- [Work request]: I need the lines below from the one with "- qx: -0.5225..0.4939" down to the one with "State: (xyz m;" reproduced exactly, both ends included, and nothing else.

- [Records shown]:
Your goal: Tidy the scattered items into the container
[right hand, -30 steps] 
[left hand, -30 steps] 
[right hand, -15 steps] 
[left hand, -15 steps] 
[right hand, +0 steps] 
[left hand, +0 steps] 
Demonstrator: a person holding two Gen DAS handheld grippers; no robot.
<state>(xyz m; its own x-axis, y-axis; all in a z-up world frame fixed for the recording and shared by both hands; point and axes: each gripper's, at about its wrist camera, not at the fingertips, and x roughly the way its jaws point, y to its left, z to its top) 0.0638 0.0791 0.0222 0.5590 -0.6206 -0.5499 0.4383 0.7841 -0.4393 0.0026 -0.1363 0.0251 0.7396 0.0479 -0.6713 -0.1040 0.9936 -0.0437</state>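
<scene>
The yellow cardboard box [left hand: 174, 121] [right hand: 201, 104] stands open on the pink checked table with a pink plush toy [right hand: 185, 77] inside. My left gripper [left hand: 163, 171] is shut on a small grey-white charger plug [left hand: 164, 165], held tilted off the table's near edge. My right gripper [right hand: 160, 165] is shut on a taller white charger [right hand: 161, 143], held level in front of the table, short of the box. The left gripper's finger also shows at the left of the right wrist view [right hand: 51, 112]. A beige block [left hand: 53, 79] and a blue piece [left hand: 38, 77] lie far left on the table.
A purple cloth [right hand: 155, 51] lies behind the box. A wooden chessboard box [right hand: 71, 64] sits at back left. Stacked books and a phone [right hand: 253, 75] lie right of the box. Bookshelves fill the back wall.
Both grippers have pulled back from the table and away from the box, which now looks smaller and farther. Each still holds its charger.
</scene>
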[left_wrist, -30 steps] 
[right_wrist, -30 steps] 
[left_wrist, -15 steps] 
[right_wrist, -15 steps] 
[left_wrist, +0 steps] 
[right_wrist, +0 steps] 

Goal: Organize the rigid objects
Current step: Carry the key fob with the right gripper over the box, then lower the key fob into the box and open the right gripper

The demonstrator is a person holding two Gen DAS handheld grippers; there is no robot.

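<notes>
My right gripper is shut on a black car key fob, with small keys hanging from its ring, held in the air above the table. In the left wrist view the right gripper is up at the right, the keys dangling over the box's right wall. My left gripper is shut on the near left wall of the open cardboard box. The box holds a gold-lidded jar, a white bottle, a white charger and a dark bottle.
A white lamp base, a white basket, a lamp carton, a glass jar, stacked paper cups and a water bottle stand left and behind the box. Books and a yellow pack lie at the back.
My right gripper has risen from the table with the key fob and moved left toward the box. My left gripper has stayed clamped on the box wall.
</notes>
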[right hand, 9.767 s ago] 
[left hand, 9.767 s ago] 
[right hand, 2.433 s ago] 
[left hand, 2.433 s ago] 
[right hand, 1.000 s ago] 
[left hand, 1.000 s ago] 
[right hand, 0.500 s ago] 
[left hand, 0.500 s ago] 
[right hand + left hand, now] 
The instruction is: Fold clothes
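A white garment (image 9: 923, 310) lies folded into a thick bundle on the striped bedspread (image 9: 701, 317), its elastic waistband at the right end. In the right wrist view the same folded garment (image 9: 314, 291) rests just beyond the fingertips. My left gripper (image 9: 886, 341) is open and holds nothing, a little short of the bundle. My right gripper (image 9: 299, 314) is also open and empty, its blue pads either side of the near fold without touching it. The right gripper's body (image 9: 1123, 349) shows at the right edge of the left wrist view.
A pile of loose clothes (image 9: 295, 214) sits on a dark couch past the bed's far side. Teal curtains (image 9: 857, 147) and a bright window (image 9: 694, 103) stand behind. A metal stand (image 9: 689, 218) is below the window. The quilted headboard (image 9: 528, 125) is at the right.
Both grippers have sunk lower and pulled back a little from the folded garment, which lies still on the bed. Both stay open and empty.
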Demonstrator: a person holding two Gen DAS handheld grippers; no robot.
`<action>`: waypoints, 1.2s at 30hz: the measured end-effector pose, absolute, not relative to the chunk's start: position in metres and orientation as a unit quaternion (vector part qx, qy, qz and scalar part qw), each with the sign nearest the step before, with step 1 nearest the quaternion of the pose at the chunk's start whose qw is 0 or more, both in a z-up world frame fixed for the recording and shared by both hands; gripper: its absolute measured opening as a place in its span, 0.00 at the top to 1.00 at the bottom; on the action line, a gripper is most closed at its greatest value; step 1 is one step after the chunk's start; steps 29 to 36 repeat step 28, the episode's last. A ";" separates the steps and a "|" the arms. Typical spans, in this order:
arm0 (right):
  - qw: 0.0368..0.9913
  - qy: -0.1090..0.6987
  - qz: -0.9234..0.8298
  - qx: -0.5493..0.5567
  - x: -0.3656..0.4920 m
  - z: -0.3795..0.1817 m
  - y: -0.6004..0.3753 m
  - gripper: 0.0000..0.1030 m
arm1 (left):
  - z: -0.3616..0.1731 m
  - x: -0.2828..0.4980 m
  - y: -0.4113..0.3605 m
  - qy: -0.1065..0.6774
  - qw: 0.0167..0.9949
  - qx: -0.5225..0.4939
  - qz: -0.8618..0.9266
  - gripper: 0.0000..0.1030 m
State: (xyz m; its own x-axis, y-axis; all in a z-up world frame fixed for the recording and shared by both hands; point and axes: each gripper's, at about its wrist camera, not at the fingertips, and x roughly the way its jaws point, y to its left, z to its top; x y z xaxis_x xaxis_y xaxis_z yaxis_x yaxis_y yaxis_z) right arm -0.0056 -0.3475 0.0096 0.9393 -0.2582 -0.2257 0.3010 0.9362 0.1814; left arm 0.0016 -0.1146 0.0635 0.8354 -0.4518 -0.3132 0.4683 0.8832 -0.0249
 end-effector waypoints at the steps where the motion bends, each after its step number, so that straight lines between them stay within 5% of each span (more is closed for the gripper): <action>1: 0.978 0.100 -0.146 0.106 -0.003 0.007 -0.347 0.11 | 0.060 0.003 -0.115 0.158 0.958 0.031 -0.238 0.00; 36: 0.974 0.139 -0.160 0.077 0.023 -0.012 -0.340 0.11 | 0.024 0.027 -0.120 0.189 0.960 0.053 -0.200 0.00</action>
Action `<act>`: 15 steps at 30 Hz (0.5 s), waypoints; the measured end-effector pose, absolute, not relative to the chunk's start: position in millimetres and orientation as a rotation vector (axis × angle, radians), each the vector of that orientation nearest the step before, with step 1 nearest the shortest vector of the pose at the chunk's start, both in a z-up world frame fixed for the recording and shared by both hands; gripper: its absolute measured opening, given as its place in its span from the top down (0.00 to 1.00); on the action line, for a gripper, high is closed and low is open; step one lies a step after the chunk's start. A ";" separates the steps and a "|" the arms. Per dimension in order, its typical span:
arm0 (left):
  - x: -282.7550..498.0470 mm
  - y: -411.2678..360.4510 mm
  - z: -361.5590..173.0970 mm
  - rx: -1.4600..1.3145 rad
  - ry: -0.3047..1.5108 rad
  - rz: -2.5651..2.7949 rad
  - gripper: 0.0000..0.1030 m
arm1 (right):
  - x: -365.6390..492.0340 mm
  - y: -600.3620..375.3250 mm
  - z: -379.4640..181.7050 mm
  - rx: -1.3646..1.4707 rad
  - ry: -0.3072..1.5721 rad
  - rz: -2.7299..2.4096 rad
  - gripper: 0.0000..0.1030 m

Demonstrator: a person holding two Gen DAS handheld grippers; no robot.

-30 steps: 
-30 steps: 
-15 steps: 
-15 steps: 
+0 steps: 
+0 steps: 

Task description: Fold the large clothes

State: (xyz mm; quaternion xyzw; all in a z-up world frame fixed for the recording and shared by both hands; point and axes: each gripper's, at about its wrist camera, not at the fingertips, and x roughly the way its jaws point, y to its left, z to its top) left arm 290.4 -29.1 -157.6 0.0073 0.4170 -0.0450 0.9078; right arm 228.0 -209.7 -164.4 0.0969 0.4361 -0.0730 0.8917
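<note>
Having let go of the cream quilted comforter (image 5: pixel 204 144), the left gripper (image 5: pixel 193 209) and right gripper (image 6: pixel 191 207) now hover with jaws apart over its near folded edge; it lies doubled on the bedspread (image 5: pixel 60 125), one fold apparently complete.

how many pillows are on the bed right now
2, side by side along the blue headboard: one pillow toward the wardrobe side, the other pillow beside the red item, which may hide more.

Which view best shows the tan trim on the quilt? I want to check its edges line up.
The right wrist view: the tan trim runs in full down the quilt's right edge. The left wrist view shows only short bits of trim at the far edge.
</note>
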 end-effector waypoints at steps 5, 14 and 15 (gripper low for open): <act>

- [Output for this task]:
  - qx: -0.5225..0.4939
  - qz: -0.8618..0.9266
  - gripper: 0.0000..0.1030 m
State: (xyz m; its own x-axis, y-axis; all in a z-up world frame fixed for the recording and shared by both hands; point and axes: each gripper's, at about its wrist camera, not at the fingertips, and x roughly the way its jaws point, y to its left, z to its top; x y z xaxis_x xaxis_y xaxis_z yaxis_x yaxis_y yaxis_z) right arm -0.0056 -0.3475 0.0096 0.9393 -0.2582 -0.2257 0.3010 0.9362 0.1814; left arm 0.0016 -0.1146 0.0635 0.8354 -0.4518 -0.3132 0.4683 0.8832 -0.0249

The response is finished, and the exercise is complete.